Are Athlete Fraudsters Liable for Reimbursing Funders?

Lance Armstrong finishing 3rd in Sète, taking ...

Lance Armstrong finishing 3rd in Sète, taking over the Yellow Jersey at Grand Prix Midi Libre 2002 (Photo credit: Wikipedia)

Late Tuesday afternoon, the United States Government filed a lawsuit against former Olympic-Gold Medalist cyclist Lance Armstrong, citing the fact that he defrauded them out of millions of dollars in his doping campaign.

The Government, citing the False Claims Act, state that he defrauded the United States Postal Service by doping, and under that law, the USPS is, technically entitled to triple the amount of funds spent, or money in excess of US$120 Million; as the Government is contesting US$40 Million.

The United States asserts in its suit that a use of performance enhancing drugs is a violation and breach of contract of the agreement he signed with the USPS, originally in 1998 – through 2004.

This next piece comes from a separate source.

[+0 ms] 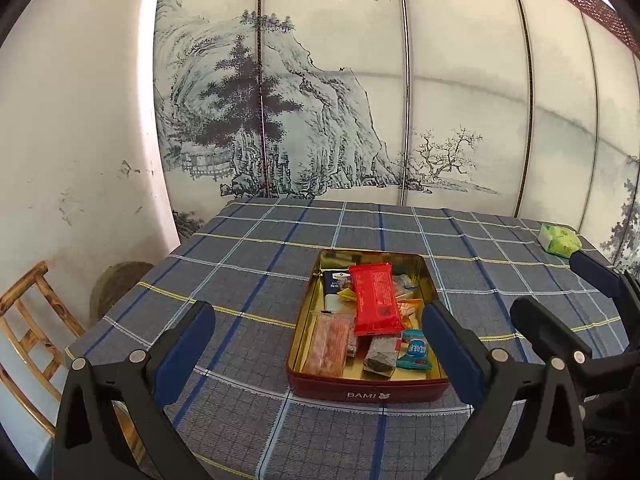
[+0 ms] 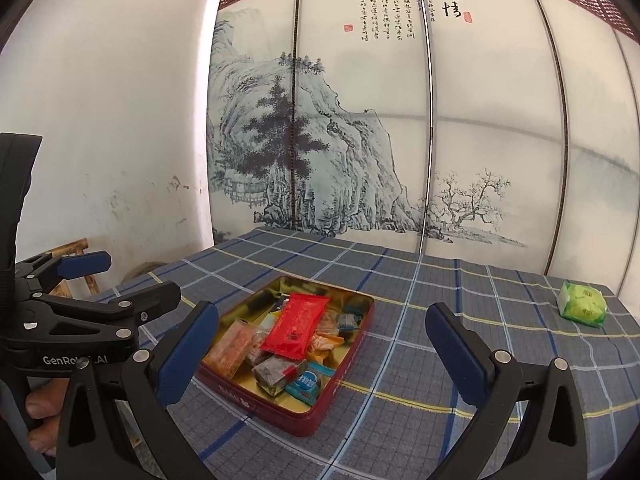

Should any entities who chose to fund people be entitled to collect monies if they were unable to  prove during that time that the athlete/etc in question was doping, or taking other performance enhancing drugs?  While I agree it’s a great deterrent, when people make bad investments, often they are told they “are out of luck.”

Could such a ruling, for instance, be worked into such a precedent as Bankers and Executives for financial companies making and funding bad loans to be held responsible for them; and repayment as well?